Chaos reigns
# Para início de conversa, que conste nos autos: acho Dançando no Escuro um senhor filme, mas não compartilho da adoração que o pessoal tem pelo Dogville. O Manderlay eu nem vi.
# É meio decepcionante quando você lê por todos os lados que tal filme desperta reações de amor e ódio e quando tu vai lá e vê, simplesmente não entende o auê. Não odiei Anticristo. Muito menos amei. Só não gostei. Simples assim.
# Sinceramente, a violência – e tome violência – não chega a ser o problema do filme. Se o diretor ao menos fizesse ter sentido a mulher “pregar” uma bigorna na perna do cara, depois de fazer ele gozar sangue e um pouco antes de cortar o próprio clitóris com uma tesoura. Mas não. Acaba sendo a violência pela violência. É um Albergue da vida com pose de arte. Mas é a mesma porn torture dos outros.
# Mas enfim, se o próprio diretor, que também é o roteirista, disse que tava meio down e que o resultado ficou meio diferente do que ele esperava, quem sou eu para contestar?

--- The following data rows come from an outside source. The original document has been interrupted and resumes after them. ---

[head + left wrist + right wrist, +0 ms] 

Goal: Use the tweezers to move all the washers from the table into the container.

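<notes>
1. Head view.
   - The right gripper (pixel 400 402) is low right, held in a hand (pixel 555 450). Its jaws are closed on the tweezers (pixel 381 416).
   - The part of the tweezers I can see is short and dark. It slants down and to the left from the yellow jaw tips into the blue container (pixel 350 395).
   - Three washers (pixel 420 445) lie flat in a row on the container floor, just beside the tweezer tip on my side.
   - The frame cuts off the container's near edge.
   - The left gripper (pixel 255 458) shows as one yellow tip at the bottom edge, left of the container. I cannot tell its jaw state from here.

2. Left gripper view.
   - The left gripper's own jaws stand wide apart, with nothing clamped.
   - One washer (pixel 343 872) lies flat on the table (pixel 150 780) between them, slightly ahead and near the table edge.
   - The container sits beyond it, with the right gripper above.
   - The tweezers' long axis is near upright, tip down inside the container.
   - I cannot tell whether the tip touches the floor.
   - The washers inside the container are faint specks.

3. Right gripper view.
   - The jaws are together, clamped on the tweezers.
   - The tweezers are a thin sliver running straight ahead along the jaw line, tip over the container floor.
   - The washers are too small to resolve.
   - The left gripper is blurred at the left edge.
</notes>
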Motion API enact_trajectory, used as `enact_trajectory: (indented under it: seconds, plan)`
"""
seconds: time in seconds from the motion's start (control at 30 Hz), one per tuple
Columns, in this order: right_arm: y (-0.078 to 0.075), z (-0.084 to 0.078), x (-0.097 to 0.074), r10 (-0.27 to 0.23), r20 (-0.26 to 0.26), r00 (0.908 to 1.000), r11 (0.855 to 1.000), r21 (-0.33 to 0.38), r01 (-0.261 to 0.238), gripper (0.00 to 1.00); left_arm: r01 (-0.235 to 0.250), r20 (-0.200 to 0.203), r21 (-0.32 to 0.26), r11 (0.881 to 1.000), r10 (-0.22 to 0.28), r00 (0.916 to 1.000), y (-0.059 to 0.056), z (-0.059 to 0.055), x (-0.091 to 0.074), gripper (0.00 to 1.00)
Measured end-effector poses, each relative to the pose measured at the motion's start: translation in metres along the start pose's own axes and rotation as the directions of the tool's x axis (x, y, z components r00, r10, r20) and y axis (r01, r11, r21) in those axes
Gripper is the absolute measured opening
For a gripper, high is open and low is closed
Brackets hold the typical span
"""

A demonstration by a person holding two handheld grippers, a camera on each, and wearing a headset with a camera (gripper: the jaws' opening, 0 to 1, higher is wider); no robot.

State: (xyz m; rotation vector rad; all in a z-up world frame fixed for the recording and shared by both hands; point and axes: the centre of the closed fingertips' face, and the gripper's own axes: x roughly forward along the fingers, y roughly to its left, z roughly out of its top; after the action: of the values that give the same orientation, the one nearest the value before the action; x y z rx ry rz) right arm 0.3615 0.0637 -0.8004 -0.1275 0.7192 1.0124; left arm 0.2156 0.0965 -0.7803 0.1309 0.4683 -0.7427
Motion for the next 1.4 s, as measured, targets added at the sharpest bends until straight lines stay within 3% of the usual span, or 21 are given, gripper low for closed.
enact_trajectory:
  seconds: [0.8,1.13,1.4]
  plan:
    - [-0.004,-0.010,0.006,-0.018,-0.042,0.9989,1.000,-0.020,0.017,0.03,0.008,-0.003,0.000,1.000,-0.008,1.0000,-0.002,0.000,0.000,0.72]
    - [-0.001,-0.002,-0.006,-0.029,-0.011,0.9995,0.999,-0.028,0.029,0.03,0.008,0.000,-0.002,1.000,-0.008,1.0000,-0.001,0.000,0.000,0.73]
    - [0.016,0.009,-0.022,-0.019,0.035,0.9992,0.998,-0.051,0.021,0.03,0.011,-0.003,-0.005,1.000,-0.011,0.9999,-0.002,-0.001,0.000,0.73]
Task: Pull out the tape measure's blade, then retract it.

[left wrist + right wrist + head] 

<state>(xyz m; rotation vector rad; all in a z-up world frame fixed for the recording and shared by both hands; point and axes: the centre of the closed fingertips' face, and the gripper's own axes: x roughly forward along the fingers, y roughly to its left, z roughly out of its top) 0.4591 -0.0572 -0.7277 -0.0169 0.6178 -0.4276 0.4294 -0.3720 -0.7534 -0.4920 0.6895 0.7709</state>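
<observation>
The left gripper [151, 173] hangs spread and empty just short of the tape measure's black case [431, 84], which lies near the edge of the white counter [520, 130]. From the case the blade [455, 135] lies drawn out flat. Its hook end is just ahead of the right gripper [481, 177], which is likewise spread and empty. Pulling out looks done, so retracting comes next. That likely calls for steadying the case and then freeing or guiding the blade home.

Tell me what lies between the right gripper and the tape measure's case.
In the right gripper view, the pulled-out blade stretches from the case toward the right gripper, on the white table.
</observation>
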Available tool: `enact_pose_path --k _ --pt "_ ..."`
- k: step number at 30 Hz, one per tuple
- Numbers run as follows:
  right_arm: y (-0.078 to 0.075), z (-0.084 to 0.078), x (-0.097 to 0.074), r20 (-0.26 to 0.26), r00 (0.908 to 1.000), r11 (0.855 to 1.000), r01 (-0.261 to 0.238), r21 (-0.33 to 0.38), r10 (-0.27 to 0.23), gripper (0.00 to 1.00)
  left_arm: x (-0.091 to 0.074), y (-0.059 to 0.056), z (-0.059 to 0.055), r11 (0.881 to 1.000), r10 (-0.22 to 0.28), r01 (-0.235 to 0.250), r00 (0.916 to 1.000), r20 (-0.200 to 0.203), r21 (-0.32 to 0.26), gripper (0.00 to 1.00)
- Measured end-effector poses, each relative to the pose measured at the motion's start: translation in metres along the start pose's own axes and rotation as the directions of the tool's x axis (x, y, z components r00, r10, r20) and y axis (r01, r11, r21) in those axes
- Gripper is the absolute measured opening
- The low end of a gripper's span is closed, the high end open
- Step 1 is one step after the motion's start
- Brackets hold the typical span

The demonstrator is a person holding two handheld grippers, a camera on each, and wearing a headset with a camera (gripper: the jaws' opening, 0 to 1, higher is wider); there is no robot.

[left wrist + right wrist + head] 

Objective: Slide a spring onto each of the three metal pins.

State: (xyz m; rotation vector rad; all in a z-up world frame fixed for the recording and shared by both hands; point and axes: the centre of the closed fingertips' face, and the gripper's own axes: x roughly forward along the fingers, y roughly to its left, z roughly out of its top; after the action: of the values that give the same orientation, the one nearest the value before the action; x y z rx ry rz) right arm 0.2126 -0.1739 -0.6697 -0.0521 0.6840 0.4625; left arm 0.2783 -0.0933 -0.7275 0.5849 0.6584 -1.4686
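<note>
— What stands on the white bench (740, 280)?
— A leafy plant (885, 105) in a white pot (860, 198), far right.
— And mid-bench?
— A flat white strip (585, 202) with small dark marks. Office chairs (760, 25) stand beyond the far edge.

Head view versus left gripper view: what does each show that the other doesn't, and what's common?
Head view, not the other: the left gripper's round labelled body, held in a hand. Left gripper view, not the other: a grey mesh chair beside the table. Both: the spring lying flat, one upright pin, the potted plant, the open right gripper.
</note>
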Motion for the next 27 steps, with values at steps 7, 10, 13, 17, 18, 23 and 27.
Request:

# Tudo bem que filme é filme, não precisa ser tão real assim, mas tem alguns erros de continuidade que ficam muito escancarados. Logo no começo, o guri escorrega no parapeito da janela, o close mostra ele caindo pra trás. No take seguinte, ele tá caindo de frente. Mais adiante, ela aparafusa a “bigorna” na esquerda do tornozelo dele. Ele foge e tcharaaaammmm, a bigorna trocou de lado. Bom, isso falando em erros de continuidade, porque nem dá pra comentar os outros tipo a mulher fazer análise com o próprio marido e por aí vai.
# Em qualquer outro filme, um lobo falante seria ridiculo. Aqui, é arte. Aham, tá bom.
# Aliás, gosto é gosto. Da mesma forma que não gostei, é natural que muitos gostem. O que é irritante é a postura de quem adorou menosprezar quem não gostou. Uma coisa tipo “Humpf, não entendeu”. Sim, eu entendi. Só achei uma bosta
# Mina chata. Feia e chata. Aliás, parente da Cláudia Ohana e da Vera Fisher.